In Mozilla and variants, and many other browsers, you can set Cookies to expire at the end of the session. This means that Cookies will be kept for your use, until you close your browser and they are then wiped out. I like that so that I have the benefits of Cookies but not the "long term tracking ability" that Cookies provide some less than above-board sites -- call me paranoid.

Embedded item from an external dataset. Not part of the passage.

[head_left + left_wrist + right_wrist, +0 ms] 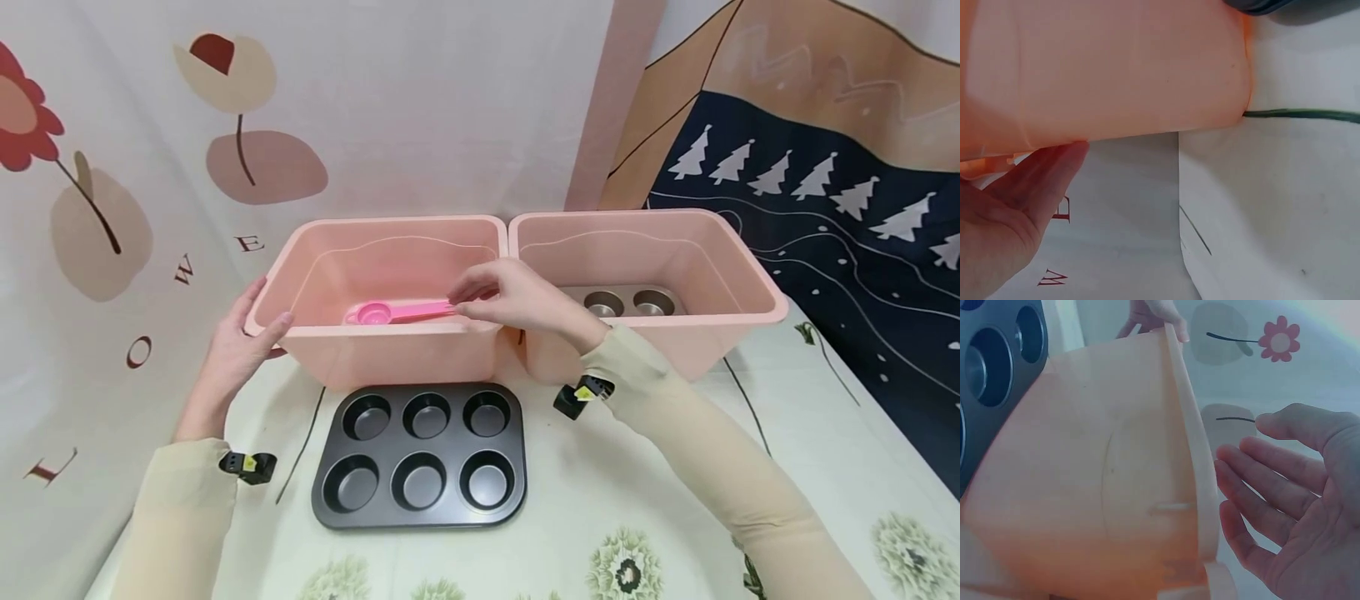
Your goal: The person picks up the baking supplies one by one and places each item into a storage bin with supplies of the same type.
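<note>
Inside the left pink bin [390, 358] lies a pink measuring spoon [373, 314], perhaps several stacked together. My right hand [517, 296] reaches over this bin, its fingertips by the end of the spoon's handle in the head view. In the right wrist view the right hand [1291, 494] has loosely bent fingers, the thumb apart, and nothing visible between them. My left hand [232, 354] holds the bin's left front corner at the rim. A dark muffin tin [456, 432] with several cups lies on the table in front of the left bin.
A second pink bin [720, 321] stands close against the right side of the first. Inside it sits a brownish muffin tin [619, 293], partly hidden by the bin's front wall. A patterned cloth [585, 492] covers the table, and printed curtains [420, 108] hang behind.
</note>
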Motion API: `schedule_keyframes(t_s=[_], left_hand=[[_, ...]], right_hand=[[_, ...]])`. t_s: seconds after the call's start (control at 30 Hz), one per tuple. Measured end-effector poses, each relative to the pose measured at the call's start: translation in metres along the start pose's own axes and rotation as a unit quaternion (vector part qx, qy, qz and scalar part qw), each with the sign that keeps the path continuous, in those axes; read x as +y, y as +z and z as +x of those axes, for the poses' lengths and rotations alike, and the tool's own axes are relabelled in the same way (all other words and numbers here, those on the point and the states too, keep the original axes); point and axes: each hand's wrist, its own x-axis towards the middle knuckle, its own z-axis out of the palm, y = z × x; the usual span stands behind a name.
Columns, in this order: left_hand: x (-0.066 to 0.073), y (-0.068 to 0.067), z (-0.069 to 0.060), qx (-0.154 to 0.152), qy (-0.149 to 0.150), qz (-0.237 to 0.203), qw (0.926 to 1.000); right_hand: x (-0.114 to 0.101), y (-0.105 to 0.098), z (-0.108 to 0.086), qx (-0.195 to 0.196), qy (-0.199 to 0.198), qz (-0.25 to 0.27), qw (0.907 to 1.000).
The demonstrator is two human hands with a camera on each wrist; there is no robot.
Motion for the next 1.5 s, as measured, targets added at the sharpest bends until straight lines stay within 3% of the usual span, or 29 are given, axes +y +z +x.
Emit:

Well Safari has no preference to delete Cookies at any specified interval or when closing the browser. It IS easy enough in the preferences to delete them, but you still have to do it manually. However, Safari in its default configuration will store Cookies in the Cookies.plist file, which should be in the ~/Library -> Cookies folder. First remove all your cookies in Safari via the preferences, then do a Get Info on the Cookies.plist file and set it to Locked.
If you have successfully locked the file, in Panther at least, there will be a small locked padlock on the file icon. BINGO! Now Cookies will not be persisted to disk, only stored in memory during Safari's lifetime. You close Safari, Cookies go away!
Make sure that BEFORE you do this you go into Safari's preferences and remove all the cookies.